Six experts from India, South Africa and the United States have written to Prime Minister Narendra Modi to reject the current version of a proposal at the World Trade Organisation on intellectual property waivers for COVID-19 medicines, that includes vaccines, drugs and diagnostics.
In October 2020, at the WTO’s Trade Related Aspects of Intellectual Property Rights (TRIPS) Council, India and South Africa proposed that the WTO do away with certain provisions of the TRIPS Agreement for the duration of the pandemic to facilitate access to technologies necessary for the production of vaccines and medicines. Such a waiver would aid scaling up of local production, critical to ensure wider access to affordable and effective vaccines. Most of these patents are held by pharmaceutical companies in the U.S. and the European Union.
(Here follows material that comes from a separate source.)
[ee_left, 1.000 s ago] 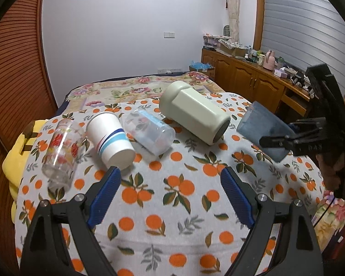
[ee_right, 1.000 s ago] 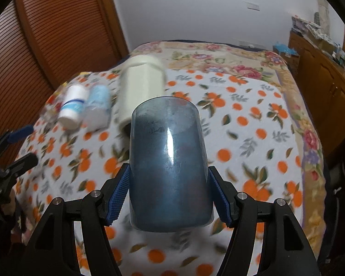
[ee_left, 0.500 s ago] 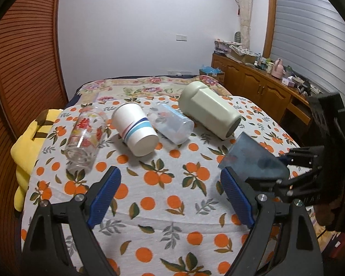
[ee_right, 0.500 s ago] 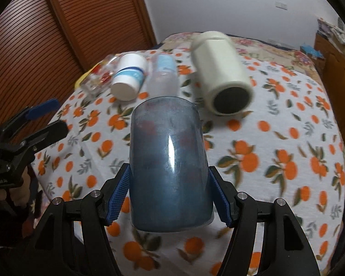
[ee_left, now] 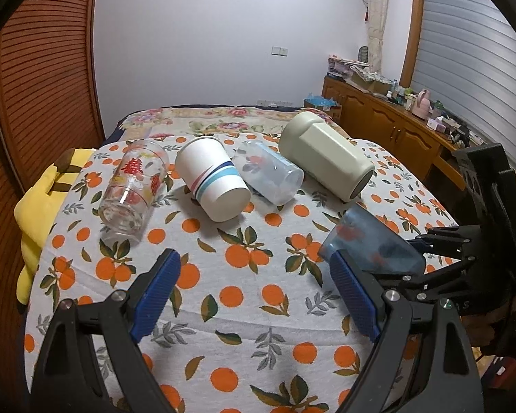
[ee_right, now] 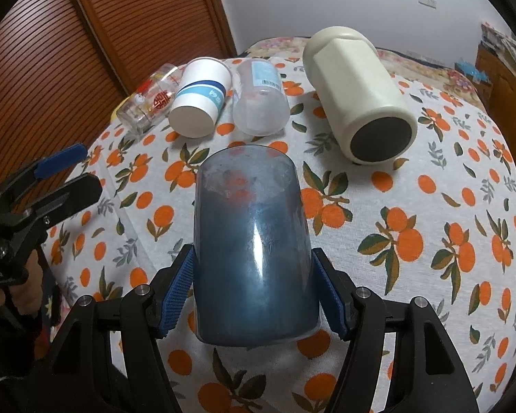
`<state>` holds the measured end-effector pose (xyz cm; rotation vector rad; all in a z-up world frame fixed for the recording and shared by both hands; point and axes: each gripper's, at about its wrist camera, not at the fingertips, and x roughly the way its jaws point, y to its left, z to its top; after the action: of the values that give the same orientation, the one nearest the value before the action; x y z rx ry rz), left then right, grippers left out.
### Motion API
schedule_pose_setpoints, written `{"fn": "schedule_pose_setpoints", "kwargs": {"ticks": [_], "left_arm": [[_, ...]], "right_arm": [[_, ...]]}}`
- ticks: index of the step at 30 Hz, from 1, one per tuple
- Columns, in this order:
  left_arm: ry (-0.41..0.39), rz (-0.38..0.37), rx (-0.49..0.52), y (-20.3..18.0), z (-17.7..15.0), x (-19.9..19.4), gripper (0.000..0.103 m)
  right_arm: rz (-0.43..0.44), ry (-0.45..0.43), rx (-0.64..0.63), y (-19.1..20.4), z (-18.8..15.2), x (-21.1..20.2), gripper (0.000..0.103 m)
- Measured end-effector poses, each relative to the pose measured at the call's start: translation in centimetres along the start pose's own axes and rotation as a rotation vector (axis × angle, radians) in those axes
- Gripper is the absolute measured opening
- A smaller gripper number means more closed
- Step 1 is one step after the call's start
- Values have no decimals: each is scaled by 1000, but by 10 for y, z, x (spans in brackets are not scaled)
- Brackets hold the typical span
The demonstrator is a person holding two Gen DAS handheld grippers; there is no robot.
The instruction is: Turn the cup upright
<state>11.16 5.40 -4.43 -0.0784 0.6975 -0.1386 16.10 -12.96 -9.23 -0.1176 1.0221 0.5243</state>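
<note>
My right gripper is shut on a translucent blue cup, held tilted above the orange-print tablecloth. The blue cup also shows in the left wrist view, at the right, with my right gripper around its lower end. My left gripper is open and empty above the near part of the table. Lying on their sides at the far end are a printed glass, a white paper cup, a clear plastic cup and a cream tumbler.
A yellow cloth hangs off the table's left edge. A wooden slatted door stands to the left. A wooden sideboard with clutter runs along the right wall. A flowered bed cover lies beyond the table.
My right gripper has carried the blue cup lower and toward the near right of the table. The left gripper has pulled back and risen, so the lying cups look farther off.
</note>
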Motion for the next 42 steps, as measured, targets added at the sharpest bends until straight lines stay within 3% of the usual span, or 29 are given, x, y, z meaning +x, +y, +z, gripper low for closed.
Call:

The waiver proposal was blocked at the TRIPS Council and the WTO ministerial Council, though there have been several rounds of discussions involving ministers of several WTO member-countries. In the last year, though 100 countries, including the U.S., supported the proposal, the EU remained a stumbling block. Last month, however, a leaked document that suggested a compromise between the EU, U.S., India and South started doing the rounds. This said that all patent rights that protect the manufacturing of COVID-19 vaccines will be waived for three to five years, but did not include such waivers for diagnostics and drugs.